SDR vs BDR vs AE: what's the difference?
SDR, BDR, and AE are three distinct sales roles that often get confused. They cover different parts of the pipeline, have different metrics, and require different skills. Here's exactly what each does and where each fits in a B2B sales org.

SDR, BDR, and AE are three B2B sales roles that cover different stages of the pipeline. They're often confused with each other — especially SDR and BDR, which some companies use interchangeably and others distinguish sharply. Here's exactly what each role does, how each is measured, and where each fits.
What does an SDR do?
An SDR (Sales Development Representative) focuses on outbound prospecting — finding companies that match the ICP, reaching out cold, qualifying interest, and booking discovery calls for Account Executives.

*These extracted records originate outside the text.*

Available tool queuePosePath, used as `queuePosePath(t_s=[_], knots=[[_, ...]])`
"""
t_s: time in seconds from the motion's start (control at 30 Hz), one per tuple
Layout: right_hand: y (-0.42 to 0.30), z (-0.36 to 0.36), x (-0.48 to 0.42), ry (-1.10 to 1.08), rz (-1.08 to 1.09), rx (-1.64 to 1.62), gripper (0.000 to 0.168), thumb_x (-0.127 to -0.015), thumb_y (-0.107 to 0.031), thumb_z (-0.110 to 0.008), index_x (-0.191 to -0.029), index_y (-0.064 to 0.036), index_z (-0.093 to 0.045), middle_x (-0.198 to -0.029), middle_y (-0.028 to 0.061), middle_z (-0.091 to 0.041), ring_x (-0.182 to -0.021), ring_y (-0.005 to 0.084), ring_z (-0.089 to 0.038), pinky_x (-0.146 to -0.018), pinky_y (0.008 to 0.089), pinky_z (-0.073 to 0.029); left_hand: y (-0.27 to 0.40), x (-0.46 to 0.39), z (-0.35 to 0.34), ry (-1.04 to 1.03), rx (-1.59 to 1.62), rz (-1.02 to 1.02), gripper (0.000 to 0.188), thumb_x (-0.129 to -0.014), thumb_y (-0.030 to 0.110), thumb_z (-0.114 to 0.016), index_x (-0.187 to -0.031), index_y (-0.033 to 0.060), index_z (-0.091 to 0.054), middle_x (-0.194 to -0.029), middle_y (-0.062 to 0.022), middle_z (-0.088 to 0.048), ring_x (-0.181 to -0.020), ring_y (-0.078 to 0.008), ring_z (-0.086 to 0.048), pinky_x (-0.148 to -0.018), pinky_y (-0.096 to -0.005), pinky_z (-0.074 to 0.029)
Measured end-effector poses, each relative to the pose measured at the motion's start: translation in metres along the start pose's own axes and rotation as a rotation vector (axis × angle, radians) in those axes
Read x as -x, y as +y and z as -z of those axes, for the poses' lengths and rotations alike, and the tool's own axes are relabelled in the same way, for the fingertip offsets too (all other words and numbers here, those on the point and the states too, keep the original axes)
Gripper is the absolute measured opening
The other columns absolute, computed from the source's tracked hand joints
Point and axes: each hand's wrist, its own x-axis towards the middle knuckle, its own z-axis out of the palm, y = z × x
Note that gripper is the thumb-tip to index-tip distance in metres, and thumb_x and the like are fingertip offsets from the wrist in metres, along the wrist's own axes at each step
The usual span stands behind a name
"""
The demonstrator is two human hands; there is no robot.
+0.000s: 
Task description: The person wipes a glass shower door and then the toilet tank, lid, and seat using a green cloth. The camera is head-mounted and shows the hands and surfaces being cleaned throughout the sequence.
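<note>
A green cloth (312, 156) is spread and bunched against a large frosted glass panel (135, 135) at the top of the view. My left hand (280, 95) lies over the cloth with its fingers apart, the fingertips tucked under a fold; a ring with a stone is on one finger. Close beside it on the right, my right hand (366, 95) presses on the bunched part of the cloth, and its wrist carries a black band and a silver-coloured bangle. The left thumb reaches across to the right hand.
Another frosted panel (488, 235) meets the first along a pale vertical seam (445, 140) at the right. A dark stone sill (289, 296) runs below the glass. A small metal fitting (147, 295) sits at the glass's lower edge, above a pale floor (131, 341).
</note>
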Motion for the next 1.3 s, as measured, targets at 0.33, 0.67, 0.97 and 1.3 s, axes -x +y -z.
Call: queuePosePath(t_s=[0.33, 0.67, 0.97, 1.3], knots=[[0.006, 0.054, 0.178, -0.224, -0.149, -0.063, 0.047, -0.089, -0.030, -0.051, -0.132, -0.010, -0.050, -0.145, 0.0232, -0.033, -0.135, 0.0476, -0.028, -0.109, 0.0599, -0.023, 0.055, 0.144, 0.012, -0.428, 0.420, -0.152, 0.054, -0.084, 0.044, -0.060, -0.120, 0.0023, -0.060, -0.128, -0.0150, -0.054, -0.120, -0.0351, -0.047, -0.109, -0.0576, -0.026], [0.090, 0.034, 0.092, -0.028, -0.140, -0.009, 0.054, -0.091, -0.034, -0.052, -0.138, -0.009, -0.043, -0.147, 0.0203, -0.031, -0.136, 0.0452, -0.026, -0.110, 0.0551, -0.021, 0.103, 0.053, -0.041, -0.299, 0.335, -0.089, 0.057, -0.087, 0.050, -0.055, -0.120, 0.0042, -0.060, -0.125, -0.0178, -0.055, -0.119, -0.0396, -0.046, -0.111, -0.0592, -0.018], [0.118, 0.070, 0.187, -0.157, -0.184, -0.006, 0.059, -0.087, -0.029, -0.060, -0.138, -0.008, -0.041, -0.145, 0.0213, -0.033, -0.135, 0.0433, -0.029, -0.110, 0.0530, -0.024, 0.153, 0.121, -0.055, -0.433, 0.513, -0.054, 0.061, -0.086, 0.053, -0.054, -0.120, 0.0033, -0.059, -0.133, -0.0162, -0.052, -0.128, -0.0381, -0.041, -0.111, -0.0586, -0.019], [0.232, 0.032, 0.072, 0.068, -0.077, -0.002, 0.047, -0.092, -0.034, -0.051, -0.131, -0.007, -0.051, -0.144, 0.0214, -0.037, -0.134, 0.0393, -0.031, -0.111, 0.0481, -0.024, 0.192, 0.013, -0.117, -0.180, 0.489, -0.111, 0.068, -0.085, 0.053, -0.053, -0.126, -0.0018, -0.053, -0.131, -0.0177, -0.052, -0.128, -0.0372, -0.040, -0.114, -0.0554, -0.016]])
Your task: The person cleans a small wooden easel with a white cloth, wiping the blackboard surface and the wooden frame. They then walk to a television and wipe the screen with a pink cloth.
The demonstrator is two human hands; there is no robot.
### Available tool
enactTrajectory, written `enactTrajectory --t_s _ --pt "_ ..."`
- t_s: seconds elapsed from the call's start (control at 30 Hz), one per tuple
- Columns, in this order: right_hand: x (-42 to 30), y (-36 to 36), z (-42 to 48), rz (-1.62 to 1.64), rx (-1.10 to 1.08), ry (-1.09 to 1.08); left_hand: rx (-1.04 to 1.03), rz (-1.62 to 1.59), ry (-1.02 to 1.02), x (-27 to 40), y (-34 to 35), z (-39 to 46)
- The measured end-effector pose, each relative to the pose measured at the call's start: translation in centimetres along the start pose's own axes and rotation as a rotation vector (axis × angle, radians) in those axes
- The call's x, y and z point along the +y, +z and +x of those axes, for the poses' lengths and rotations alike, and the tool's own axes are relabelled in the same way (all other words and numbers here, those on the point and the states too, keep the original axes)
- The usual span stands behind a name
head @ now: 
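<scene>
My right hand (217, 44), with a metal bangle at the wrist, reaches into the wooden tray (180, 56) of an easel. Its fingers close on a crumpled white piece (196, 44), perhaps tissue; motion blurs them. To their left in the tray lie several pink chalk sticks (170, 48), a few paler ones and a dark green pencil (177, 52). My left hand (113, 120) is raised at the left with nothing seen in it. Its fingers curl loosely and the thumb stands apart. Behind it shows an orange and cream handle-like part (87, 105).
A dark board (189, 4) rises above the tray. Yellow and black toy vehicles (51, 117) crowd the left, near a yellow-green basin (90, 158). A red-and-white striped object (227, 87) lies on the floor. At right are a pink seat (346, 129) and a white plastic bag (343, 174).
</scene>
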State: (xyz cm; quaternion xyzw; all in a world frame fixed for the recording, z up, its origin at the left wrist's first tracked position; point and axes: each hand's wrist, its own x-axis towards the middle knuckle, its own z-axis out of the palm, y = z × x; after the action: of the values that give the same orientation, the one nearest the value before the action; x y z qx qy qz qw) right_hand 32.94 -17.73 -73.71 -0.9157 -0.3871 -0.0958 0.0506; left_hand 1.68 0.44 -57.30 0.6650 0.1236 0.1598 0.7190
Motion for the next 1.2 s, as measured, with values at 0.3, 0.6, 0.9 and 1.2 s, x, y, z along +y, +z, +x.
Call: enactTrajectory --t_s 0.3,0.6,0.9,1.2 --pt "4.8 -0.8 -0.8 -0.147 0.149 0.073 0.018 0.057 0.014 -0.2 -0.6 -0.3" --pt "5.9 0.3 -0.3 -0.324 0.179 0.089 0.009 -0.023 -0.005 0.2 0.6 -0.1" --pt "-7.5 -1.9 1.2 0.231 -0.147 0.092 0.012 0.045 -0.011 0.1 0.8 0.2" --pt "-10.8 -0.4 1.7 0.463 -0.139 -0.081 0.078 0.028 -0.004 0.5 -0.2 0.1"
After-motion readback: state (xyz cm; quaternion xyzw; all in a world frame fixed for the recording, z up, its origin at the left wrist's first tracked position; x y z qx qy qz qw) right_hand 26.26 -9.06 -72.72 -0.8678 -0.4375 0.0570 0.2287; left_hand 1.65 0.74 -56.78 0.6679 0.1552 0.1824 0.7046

SDRs don't close deals. Their job ends at a booked, qualified meeting.
SDR metrics: meetings booked per week, show rate, pipeline generated. A fully ramped SDR books 8–15 qualified meetings per week. Ramp time is typically 2–4 months.
SDRs typically report to the VP of Sales or a Sales Development Manager. They work closely with AEs to understand what constitutes a qualified lead — a misalignment between SDR qualification criteria and AE expectations is one of the most common GTM problems.
What does a BDR do?
BDR (Business Development Representative) is used two different ways depending on the company:
Definition 1: BDR = SDR. Many companies use BDR and SDR interchangeably. Same job, different title. If you see both roles at the same company, they typically mean the same thing.
Definition 2: BDR focuses on inbound, SDR focuses on outbound. In this model, BDRs handle leads that come in through the website, trial signups, event leads, or marketing campaigns. SDRs do the cold outbound. The distinction reflects different skill sets — inbound qualification vs. outbound prospecting.
Definition 3: BDR handles strategic partnerships, channel development, or enterprise account development. Less common but used at some larger companies.
When you see both titles at the same company, ask which definition they're using — it varies.
What does an AE do?
An AE (Account Executive) picks up where the SDR/BDR leaves off. They run the discovery call, understand the prospect's situation, demo the product, handle objections, write the proposal, negotiate terms, and close the deal. AEs own the revenue number.
AE metrics: quota attainment (revenue closed), average deal size, win rate, sales cycle length. A typical mid-market AE carries $500K–$1.5M in annual quota depending on deal size and industry.
How the three roles work together
SDR finds and qualifies the lead → books a meeting → AE runs the discovery call → AE closes. The handoff between SDR and AE is critical and often broken. When it works: the SDR passes full context (what the prospect said, what their pain is, why they agreed to the call), and the AE shows up already informed. When it doesn't: the AE shows up cold, asks the same questions the SDR already asked, and the prospect wonders why they're talking to two different people. How many SDRs should support each AE is a structural question that directly affects pipeline quality — the SDR-to-AE ratio determines whether AEs are starved for pipeline or overwhelmed by it.
How AI changes the SDR/AE model
AI SDRs (like Morgan in Ektie) fully replace the outbound prospecting and qualification function of the human SDR role. The handoff to the AE is automatic — when Morgan books a meeting, Astra (the AI AE) picks it up with full context from every prior touch. No manual handoff. No context loss.
What AI doesn't replace: the senior relationship judgment an experienced AE brings to complex, high-stakes deals. AI handles the volume, the consistency, and the early-stage qualification. Humans handle the deals where nuance matters.